Книга Кафе `Ностальгия` - Зоя Вальдес
Шрифт:
Интервал:
Закладка:
– И как же она тогда раздобыла его?
– «У жизни много поворотов, которых не дано предугадать», – победно промурлыкал Самуэль. – Ты разве не знаешь, что Салли побывал в Гаване?
– Не выдрючивайся, я знаю это из твоего дневника.

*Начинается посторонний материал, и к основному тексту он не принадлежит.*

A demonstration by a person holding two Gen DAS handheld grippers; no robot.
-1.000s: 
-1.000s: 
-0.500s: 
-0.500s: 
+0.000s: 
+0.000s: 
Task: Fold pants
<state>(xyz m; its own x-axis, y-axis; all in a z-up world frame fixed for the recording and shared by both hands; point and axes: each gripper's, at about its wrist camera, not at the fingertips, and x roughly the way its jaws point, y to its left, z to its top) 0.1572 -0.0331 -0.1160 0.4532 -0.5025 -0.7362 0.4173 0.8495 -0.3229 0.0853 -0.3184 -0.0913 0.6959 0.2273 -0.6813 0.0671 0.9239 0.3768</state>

– Ну, когда Салли там был, он решил пробежаться по старым фотоателье; в Центральном парке познакомился с одним бродячим фотографом. Салли решил купить старые фотографии, а фотограф сказал, что не прочь заработать, ведь у него есть два-три архива его товарищей, которые уже давно уехали. Салли купил их за сотню долларов. Пока Мина плакалась мне, я только и думал об этих архивах, Салли упоминал при мне о них. Он сказал: «Есть вещи просто гениальные, но и много всякого мусора, есть даже порнографические снимки, а такие меня вовсе не интересуют». Я закончил разговор с Миной и позвонил Салли, он разрешил порыться в этих архивах. «В конце концов, они больше принадлежат тебе, чем мне, это память твоей страны, твоего народа». Эти слова Салли поразили меня. Я провел целую ночь в агентстве, копаясь в обувных коробках, всего пятнадцать штук. Салли рассказывал, что, когда он проходил таможню в аэропорту, таможенники потешались над ним из-за этой кучи хлама, этих пожелтевших бумажек, которые он вывозил из страны. Снимок находился в двенадцатом ящике, но я его сначала не заметил, наверно, потому что слишком нервничал. Черно-белое, немного потертое фото. Я дошел до конца и начал снова. На этот раз мое внимание привлекла полуголая девочка-подросток – в трусиках и лифчике, – рядом, на стуле, лежала бита, на ней – перчатка. Присмотревшись получше, я узнал Мину, она не улыбалась, на лице ее скорее застыла гримаса обиды, смешанной с ужасом. Ну и сволочь же был мой папаша! Я провел долгие часы в лаборатории, изучая фотографию, восстанавливая ту сцену в гостиничном номере, я снова и снова отпечатывал снимок, увеличивая его, и таким образом мне удалось убедиться, что на фотографиях в бумажнике – я и моя мать. Я тотчас же вернулся к себе и позвонил Мине. Объяснил, как мне в руки попало это злополучное фото. Она не поверила и далее заподозрила, что ты все это время прятала снимок, что каким-то образом ты его достала, чтобы потом поиздеваться над ней. Я отослал ей копию снимка. Она всегда сомневалась, было ли тебе что-нибудь известно или нет, так же как порой ей казалось, что мой отец обманывал ее с тобой. Уф, вот такая невероятная история!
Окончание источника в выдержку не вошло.